● **Task objective**: Every record must be restated exactly as written.

● **Source material**:
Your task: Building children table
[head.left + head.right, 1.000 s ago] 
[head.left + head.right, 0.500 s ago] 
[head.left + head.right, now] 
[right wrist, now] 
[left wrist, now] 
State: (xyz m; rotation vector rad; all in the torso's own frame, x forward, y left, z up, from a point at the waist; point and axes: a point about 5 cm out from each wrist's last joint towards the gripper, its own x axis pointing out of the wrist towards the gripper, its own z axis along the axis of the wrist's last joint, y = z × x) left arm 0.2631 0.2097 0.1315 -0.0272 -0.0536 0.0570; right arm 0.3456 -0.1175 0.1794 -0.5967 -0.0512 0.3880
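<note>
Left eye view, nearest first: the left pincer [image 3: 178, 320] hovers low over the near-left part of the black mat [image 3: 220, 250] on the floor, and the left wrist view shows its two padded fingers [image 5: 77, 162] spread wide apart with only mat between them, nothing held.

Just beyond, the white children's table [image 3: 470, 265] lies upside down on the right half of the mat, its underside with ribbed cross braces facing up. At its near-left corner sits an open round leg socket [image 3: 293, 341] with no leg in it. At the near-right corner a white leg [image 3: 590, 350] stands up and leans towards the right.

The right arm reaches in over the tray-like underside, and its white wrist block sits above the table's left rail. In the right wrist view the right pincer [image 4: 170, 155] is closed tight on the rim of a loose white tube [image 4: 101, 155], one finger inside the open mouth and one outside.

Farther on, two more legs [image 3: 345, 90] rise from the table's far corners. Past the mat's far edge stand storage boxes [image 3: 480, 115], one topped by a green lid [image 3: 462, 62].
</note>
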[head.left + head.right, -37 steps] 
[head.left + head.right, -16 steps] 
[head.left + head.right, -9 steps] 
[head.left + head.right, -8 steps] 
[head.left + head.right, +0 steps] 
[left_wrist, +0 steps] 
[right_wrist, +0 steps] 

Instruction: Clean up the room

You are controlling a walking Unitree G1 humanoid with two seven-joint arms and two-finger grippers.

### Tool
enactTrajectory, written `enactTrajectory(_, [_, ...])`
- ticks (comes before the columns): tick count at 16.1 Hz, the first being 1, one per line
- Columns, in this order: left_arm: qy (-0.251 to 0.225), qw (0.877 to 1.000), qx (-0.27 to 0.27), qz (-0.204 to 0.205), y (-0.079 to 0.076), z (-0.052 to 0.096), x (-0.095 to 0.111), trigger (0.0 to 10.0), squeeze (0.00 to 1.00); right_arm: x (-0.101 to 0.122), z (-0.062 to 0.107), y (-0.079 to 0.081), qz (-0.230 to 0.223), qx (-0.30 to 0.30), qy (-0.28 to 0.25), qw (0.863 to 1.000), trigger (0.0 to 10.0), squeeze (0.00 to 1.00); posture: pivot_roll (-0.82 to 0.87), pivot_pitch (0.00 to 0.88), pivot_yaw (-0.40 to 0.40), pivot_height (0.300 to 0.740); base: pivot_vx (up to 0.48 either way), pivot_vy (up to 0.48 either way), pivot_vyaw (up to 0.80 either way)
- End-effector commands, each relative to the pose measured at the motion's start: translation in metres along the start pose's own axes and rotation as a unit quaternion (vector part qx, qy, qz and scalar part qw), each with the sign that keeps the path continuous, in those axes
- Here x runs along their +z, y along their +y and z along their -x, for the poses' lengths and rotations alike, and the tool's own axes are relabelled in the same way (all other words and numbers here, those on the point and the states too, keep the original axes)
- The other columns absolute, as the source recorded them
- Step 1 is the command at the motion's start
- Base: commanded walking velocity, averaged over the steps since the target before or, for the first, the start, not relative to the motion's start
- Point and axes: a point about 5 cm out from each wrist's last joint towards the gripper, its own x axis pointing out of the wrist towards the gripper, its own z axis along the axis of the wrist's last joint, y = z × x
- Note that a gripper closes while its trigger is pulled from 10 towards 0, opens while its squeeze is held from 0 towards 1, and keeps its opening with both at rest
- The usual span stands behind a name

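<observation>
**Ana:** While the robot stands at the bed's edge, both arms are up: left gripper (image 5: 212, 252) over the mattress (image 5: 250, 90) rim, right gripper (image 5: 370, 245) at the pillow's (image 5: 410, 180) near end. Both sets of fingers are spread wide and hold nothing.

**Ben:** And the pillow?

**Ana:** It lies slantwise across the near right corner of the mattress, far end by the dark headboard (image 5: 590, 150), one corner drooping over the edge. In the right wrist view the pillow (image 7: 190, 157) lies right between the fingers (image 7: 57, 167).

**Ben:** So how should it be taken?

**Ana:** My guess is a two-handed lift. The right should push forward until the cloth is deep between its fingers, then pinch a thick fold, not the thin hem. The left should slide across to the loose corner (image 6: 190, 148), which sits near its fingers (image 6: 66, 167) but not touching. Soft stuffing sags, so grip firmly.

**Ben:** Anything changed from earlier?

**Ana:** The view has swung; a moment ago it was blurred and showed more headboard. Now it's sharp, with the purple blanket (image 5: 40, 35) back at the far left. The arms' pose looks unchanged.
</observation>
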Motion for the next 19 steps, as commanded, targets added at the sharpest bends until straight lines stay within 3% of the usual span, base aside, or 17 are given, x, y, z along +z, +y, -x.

● **Expected output**:
Your task: Building children table
[head.left + head.right, 1.000 s ago] 
[head.left + head.right, 0.500 s ago] 
[head.left + head.right, now] 
[right wrist, now] 
[left wrist, now] 
State: (xyz m; rotation vector rad; all in the torso's own frame, x forward, y left, z up, from a point at the waist; point and axes: a point about 5 cm out from each wrist's last joint towards the gripper, its own x axis pointing out of the wrist towards the gripper, its own z axis along the axis of the wrist's last joint, y = z × x) left arm 0.2631 0.2097 0.1315 -0.0272 -0.0536 0.0570; right arm 0.3456 -0.1175 0.1794 -0.5967 -0.0512 0.3880
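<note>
Left eye view, nearest first: the left pincer [image 3: 178, 320] hovers low over the near-left part of the black mat [image 3: 220, 250] on the floor, and the left wrist view shows its two padded fingers [image 5: 77, 162] spread wide apart with only mat between them, nothing held.

Just beyond, the white children's table [image 3: 470, 265] lies upside down on the right half of the mat, its underside with ribbed cross braces facing up. At its near-left corner sits an open round leg socket [image 3: 293, 341] with no leg in it. At the near-right corner a white leg [image 3: 590, 350] stands up and leans towards the right.

The right arm reaches in over the tray-like underside, and its white wrist block sits above the table's left rail. In the right wrist view the right pincer [image 4: 170, 155] is closed tight on the rim of a loose white tube [image 4: 101, 155], one finger inside the open mouth and one outside.

Farther on, two more legs [image 3: 345, 90] rise from the table's far corners. Past the mat's far edge stand storage boxes [image 3: 480, 115], one topped by a green lid [image 3: 462, 62].
</note>
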[head.left + head.right, -37 steps] 
[head.left + head.right, -16 steps] 
[head.left + head.right, -9 steps] 
[head.left + head.right, -8 steps] 
[head.left + head.right, +0 steps] 
[left_wrist, +0 steps] 
[right_wrist, +0 steps] 

Instruction: Clean up the room

You are controlling a walking Unitree G1 humanoid with two seven-joint arms and two-finger grippers.

### Tool
enactTrajectory, written `enactTrajectory(_, [_, ...])`
- ticks (comes before the columns): tick count at 16.1 Hz, the first being 1, one per line
- Columns, in this order: left_arm: qy (-0.251 to 0.225), qw (0.877 to 1.000), qx (-0.27 to 0.27), qz (-0.204 to 0.205), y (-0.079 to 0.076), z (-0.052 to 0.096), x (-0.095 to 0.111), trigger (0.0 to 10.0), squeeze (0.00 to 1.00); right_arm: x (-0.101 to 0.122), z (-0.062 to 0.107), y (-0.079 to 0.081), qz (-0.230 to 0.223), qx (-0.30 to 0.30), qy (-0.28 to 0.25), qw (0.863 to 1.000), trigger (0.0 to 10.0), squeeze (0.00 to 1.00); posture: pivot_roll (-0.82 to 0.87), pivot_pitch (0.00 to 0.88), pivot_yaw (-0.40 to 0.40), pivot_height (0.300 to 0.740); base: pivot_vx (up to 0.48 either way), pivot_vy (up to 0.48 either way), pivot_vyaw (up to 0.80 either way)
- End-effector commands, each relative to the pose measured at the motion's start: translation in metres along the start pose's own axes and rotation as a unit quaternion (vector part qx, qy, qz and scalar part qw), each with the sign that keeps the path continuous, in those axes
- Here x runs along their +z, y along their +y and z along their -x, for the poses' lengths and rotations alike, and the tool's own axes are relabelled in the same way (all other words and numbers here, those on the point and the states too, keep the original axes)
- The other columns absolute, as the source recorded them
- Step 1 is the command at the motion's start
- Base: commanded walking velocity, averaged over the steps since the target before or, for the first, the start, not relative to the motion's start
- Point and axes: a point about 5 cm out from each wrist's last joint towards the gripper, its own x axis pointing out of the wrist towards the gripper, its own z axis along the axis of the wrist's last joint, y = z × x
- Note that a gripper closes while its trigger is pulled from 10 towards 0, opens while its squeeze is held from 0 towards 1, and keeps its opening with both at rest
- The usual span stands behind a name

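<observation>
**Ana:** While the robot stands at the bed's edge, both arms are up: left gripper (image 5: 212, 252) over the mattress (image 5: 250, 90) rim, right gripper (image 5: 370, 245) at the pillow's (image 5: 410, 180) near end. Both sets of fingers are spread wide and hold nothing.

**Ben:** And the pillow?

**Ana:** It lies slantwise across the near right corner of the mattress, far end by the dark headboard (image 5: 590, 150), one corner drooping over the edge. In the right wrist view the pillow (image 7: 190, 157) lies right between the fingers (image 7: 57, 167).

**Ben:** So how should it be taken?

**Ana:** My guess is a two-handed lift. The right should push forward until the cloth is deep between its fingers, then pinch a thick fold, not the thin hem. The left should slide across to the loose corner (image 6: 190, 148), which sits near its fingers (image 6: 66, 167) but not touching. Soft stuffing sags, so grip firmly.

**Ben:** Anything changed from earlier?

**Ana:** The view has swung; a moment ago it was blurred and showed more headboard. Now it's sharp, with the purple blanket (image 5: 40, 35) back at the far left. The arms' pose looks unchanged.
</observation>
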Motion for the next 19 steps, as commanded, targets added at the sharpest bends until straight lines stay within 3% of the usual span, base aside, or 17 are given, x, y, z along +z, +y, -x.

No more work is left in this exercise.